_Work to complete_
The response should contain all of the data below, reproduced exactly, and no pictures.

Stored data
——

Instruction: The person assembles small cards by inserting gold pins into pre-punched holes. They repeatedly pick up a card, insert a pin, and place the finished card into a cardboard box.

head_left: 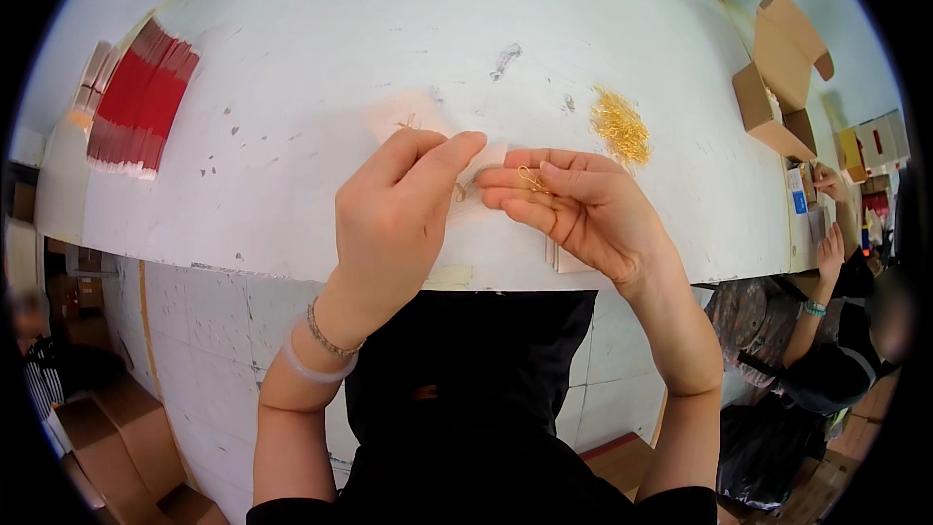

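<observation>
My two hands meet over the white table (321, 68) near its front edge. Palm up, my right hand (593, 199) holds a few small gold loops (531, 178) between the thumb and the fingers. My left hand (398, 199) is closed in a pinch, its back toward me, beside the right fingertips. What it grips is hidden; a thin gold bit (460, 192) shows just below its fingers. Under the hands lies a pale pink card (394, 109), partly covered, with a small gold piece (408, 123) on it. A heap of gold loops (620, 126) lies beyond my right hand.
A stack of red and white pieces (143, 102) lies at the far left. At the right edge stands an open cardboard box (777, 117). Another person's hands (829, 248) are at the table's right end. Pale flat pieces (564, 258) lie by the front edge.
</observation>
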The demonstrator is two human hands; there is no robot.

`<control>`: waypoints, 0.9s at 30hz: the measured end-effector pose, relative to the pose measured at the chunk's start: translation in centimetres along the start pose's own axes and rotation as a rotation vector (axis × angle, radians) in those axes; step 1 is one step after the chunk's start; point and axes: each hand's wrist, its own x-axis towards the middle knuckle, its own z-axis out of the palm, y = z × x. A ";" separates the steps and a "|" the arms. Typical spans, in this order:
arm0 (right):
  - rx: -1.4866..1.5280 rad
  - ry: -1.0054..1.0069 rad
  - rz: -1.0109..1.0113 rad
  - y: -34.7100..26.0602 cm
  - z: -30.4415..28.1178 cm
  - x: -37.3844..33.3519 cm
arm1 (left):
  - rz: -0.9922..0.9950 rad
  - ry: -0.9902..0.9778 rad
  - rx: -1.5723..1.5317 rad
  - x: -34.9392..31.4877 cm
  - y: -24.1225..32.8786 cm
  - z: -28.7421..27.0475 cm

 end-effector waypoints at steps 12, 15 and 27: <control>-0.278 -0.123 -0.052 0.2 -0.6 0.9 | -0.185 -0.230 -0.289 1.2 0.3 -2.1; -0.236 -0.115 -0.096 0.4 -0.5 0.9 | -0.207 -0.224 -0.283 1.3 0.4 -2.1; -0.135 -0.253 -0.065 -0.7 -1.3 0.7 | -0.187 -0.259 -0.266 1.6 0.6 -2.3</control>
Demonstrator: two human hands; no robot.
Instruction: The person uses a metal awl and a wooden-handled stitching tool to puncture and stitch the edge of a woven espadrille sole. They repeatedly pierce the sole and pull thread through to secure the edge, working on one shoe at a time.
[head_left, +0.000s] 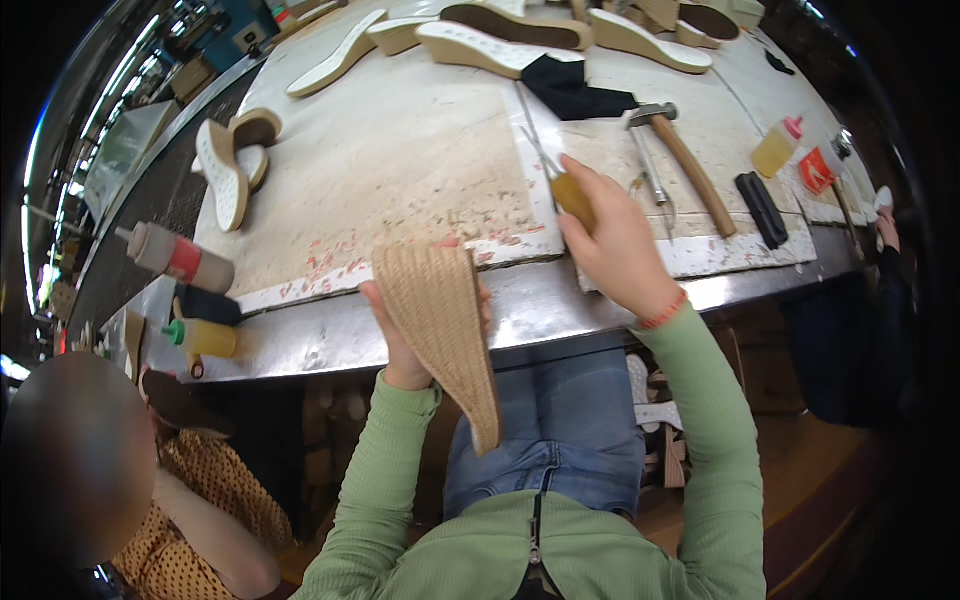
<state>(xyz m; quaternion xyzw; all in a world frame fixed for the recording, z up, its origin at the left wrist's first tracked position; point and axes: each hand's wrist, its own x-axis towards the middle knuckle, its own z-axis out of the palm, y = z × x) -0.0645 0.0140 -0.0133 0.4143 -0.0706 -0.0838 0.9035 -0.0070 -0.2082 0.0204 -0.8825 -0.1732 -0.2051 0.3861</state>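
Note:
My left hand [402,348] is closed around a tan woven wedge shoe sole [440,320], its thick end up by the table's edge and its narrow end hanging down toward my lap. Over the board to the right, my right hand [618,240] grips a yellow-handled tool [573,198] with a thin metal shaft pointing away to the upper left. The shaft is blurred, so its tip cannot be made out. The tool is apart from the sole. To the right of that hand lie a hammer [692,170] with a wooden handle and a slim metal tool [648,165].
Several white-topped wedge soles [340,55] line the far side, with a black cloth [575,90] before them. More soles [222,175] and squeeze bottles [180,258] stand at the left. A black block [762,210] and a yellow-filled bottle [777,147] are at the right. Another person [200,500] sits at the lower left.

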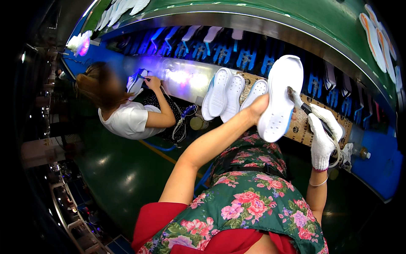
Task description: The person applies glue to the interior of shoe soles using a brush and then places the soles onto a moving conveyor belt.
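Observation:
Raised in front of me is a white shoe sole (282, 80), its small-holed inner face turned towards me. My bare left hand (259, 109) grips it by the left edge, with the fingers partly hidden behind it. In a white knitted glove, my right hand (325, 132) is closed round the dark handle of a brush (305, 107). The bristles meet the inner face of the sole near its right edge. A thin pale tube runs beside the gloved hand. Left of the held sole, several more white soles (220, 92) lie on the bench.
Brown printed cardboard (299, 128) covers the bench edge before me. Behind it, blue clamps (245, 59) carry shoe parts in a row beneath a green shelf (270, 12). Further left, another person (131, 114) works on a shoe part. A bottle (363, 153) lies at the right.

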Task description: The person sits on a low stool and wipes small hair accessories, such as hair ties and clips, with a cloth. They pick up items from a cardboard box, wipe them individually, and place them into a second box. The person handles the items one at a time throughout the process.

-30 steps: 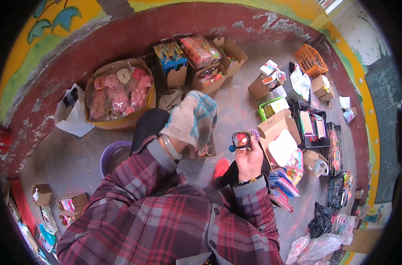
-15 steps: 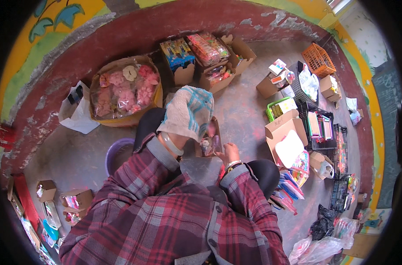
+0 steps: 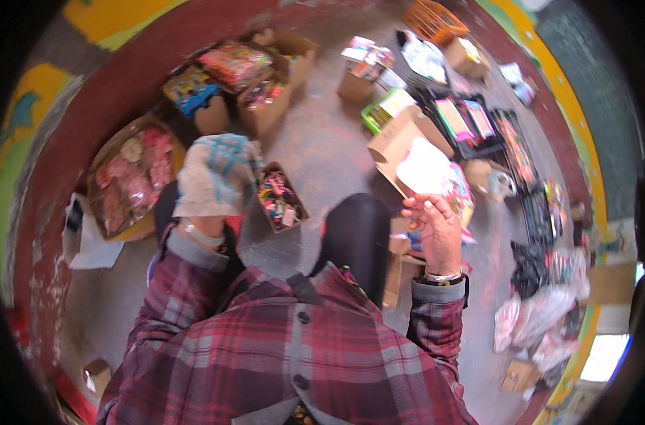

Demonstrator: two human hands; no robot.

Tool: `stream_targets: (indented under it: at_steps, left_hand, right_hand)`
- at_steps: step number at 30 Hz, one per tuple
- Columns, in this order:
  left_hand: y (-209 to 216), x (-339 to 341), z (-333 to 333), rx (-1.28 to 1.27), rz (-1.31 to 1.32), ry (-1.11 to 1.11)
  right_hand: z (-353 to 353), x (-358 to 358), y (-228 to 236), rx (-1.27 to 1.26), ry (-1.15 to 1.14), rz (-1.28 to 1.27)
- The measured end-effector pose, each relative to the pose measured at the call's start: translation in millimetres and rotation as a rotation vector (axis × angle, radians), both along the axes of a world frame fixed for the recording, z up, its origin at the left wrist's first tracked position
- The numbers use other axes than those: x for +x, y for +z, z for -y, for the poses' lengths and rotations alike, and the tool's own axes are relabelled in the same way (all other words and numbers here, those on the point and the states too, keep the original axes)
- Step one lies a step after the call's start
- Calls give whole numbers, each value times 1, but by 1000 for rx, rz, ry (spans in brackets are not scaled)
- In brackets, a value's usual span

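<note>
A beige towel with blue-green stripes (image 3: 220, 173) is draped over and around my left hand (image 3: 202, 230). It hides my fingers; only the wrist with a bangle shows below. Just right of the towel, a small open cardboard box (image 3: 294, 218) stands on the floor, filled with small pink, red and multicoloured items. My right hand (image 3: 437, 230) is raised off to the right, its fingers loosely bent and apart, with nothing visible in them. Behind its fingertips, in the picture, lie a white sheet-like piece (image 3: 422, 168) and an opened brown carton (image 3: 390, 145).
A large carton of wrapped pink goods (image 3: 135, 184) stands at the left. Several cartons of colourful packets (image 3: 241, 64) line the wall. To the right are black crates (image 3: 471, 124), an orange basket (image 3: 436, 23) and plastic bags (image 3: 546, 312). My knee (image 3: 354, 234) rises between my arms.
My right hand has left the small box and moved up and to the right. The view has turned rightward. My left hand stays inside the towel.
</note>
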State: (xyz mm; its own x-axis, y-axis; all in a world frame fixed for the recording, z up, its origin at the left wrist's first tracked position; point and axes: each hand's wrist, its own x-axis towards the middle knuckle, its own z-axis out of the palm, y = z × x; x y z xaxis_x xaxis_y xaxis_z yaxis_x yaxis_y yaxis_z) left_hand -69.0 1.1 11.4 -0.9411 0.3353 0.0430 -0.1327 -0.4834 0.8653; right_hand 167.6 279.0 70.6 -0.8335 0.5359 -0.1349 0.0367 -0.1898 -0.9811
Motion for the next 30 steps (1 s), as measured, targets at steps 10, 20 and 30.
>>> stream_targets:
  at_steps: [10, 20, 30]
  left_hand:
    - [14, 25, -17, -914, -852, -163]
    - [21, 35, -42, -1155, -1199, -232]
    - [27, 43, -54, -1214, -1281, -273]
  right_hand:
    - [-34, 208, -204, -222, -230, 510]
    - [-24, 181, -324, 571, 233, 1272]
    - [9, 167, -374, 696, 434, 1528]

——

_Task result_
Instruction: The person assembles small cards by inserting gold pins into pre-punched holes. They repeatedly pick up a card, insert a pin, and place the finished card into a cardboard box.

head_left: 

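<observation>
My two hands meet over the white table (321, 68) near its front edge. Palm up, my right hand (593, 199) holds a few small gold loops (531, 178) between the thumb and the fingers. My left hand (398, 199) is closed in a pinch, its back toward me, beside the right fingertips. What it grips is hidden; a thin gold bit (460, 192) shows just below its fingers. Under the hands lies a pale pink card (394, 109), partly covered, with a small gold piece (408, 123) on it. A heap of gold loops (620, 126) lies beyond my right hand.
A stack of red and white pieces (143, 102) lies at the far left. At the right edge stands an open cardboard box (777, 117). Another person's hands (829, 248) are at the table's right end. Pale flat pieces (564, 258) lie by the front edge.
</observation>
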The demonstrator is two human hands; there is no robot.

`<control>`: waypoints, 0.9s at 30hz: the measured end-effector pose, relative to the pose measured at the chunk's start: translation in centimetres along the start pose's own axes and rotation as a rotation vector (axis × angle, radians) in those axes; step 1 is one step after the chunk's start; point and axes: each hand's wrist, its own x-axis towards the middle knuckle, its own z-axis out of the palm, y = z × x. A ";" separates the steps and a "|" the arms. Typical spans, in this order:
arm0 (right):
  - rx: -1.4866..1.5280 rad
  - ry: -1.0054..1.0069 rad
  - rz: -1.0109..1.0113 rad
  - y: -34.7100..26.0602 cm
  - z: -30.4415..28.1178 cm
  - x: -37.3844..33.3519 cm
arm1 (left):
  - rz: -0.9922..0.9950 rad
  - ry: -0.9902..0.9778 rad
  - rx: -1.5723..1.5317 rad
  - x: -34.9392..31.4877 cm
  - y: -24.1225..32.8786 cm
  - z: -28.7421..27.0475 cm

 end-effector waypoints at steps 12, 15 and 27: <control>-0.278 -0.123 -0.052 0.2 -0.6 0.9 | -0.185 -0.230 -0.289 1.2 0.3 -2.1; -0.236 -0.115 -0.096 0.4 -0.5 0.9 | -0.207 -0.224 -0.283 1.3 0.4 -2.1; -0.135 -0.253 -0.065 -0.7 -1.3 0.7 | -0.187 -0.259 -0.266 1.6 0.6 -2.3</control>
Demonstrator: two human hands; no robot.
Instruction: The person uses a metal awl and a wooden-handled stitching tool to puncture and stitch the edge of a woven espadrille sole. They repeatedly pierce the sole and pull thread through to secure the edge, working on one shoe at a time.
[head_left, +0.000s] 
<state>(xyz m; quaternion xyzw; all in a world frame fixed for the recording, z up, its origin at the left wrist's first tracked position; point and axes: each hand's wrist, its own x-axis towards the middle knuckle, its own z-axis out of the palm, y = z × x) -0.0645 0.0140 -0.0133 0.4143 -0.0706 -0.0838 0.9035 -0.0070 -0.2082 0.0204 -0.8825 -0.1732 -0.2051 0.3861</state>
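Note:
My left hand [402,348] is closed around a tan woven wedge shoe sole [440,320], its thick end up by the table's edge and its narrow end hanging down toward my lap. Over the board to the right, my right hand [618,240] grips a yellow-handled tool [573,198] with a thin metal shaft pointing away to the upper left. The shaft is blurred, so its tip cannot be made out. The tool is apart from the sole. To the right of that hand lie a hammer [692,170] with a wooden handle and a slim metal tool [648,165].
Several white-topped wedge soles [340,55] line the far side, with a black cloth [575,90] before them. More soles [222,175] and squeeze bottles [180,258] stand at the left. A black block [762,210] and a yellow-filled bottle [777,147] are at the right. Another person [200,500] sits at the lower left.
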
Task description: The person applies glue to the interior of shoe soles using a brush and then places the soles onto a moving conveyor belt.
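Observation:
Raised in front of me is a white shoe sole (282, 80), its small-holed inner face turned towards me. My bare left hand (259, 109) grips it by the left edge, with the fingers partly hidden behind it. In a white knitted glove, my right hand (325, 132) is closed round the dark handle of a brush (305, 107). The bristles meet the inner face of the sole near its right edge. A thin pale tube runs beside the gloved hand. Left of the held sole, several more white soles (220, 92) lie on the bench.
Brown printed cardboard (299, 128) covers the bench edge before me. Behind it, blue clamps (245, 59) carry shoe parts in a row beneath a green shelf (270, 12). Further left, another person (131, 114) works on a shoe part. A bottle (363, 153) lies at the right.
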
Task description: The person sits on a low stool and wipes small hair accessories, such as hair ties and clips, with a cloth. They pick up items from a cardboard box, wipe them individually, and place them into a second box. The person handles the items one at a time throughout the process.

-30 steps: 
-15 steps: 
+0 steps: 

Demonstrator: two human hands; no robot.

Tool: `stream_targets: (indented under it: at_steps, left_hand, right_hand)`
- at_steps: step number at 30 Hz, one per tuple
- Columns, in this order:
  left_hand: y (-209 to 216), x (-339 to 341), z (-333 to 333), rx (-1.28 to 1.27), rz (-1.31 to 1.32), ry (-1.11 to 1.11)
  right_hand: z (-353 to 353), x (-358 to 358), y (-228 to 236), rx (-1.27 to 1.26), ry (-1.15 to 1.14), rz (-1.28 to 1.27)
- The measured end-effector pose, each relative to the pose measured at the call's start: translation in millimetres and rotation as a rotation vector (axis × angle, radians), both along the axes of a world frame fixed for the recording, z up, its origin at the left wrist's first tracked position
- The numbers use other axes than those: x for +x, y for +z, z for -y, for the poses' lengths and rotations alike, and the tool's own axes are relabelled in the same way (all other words and numbers here, those on the point and the states too, keep the original axes)
- Step one lies a step after the call's start
- Calls give whole numbers, each value times 1, but by 1000 for rx, rz, ry (spans in brackets are not scaled)
- In brackets, a value's usual span

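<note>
A beige towel with blue-green stripes (image 3: 220, 173) is draped over and around my left hand (image 3: 202, 230). It hides my fingers; only the wrist with a bangle shows below. Just right of the towel, a small open cardboard box (image 3: 294, 218) stands on the floor, filled with small pink, red and multicoloured items. My right hand (image 3: 437, 230) is raised off to the right, its fingers loosely bent and apart, with nothing visible in them. Behind its fingertips, in the picture, lie a white sheet-like piece (image 3: 422, 168) and an opened brown carton (image 3: 390, 145).
A large carton of wrapped pink goods (image 3: 135, 184) stands at the left. Several cartons of colourful packets (image 3: 241, 64) line the wall. To the right are black crates (image 3: 471, 124), an orange basket (image 3: 436, 23) and plastic bags (image 3: 546, 312). My knee (image 3: 354, 234) rises between my arms.
My right hand has left the small box and moved up and to the right. The view has turned rightward. My left hand stays inside the towel.
</note>
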State: (xyz mm; its own x-axis, y-axis; all in a world frame fixed for the recording, z up, its origin at the left wrist's first tracked position; point and axes: each hand's wrist, its own x-axis towards the middle knuckle, its own z-axis out of the palm, y = z × x; x y z xaxis_x xaxis_y xaxis_z yaxis_x yaxis_y yaxis_z) left_hand -69.0 1.1 11.4 -0.9411 0.3353 0.0430 -0.1327 -0.4834 0.8653; right_hand 167.6 279.0 70.6 -0.8335 0.5359 -0.1349 0.0367 -0.1898 -0.9811
Motion for the next 30 steps (1 s), as measured, targets at steps 10, 20 and 30.
>>> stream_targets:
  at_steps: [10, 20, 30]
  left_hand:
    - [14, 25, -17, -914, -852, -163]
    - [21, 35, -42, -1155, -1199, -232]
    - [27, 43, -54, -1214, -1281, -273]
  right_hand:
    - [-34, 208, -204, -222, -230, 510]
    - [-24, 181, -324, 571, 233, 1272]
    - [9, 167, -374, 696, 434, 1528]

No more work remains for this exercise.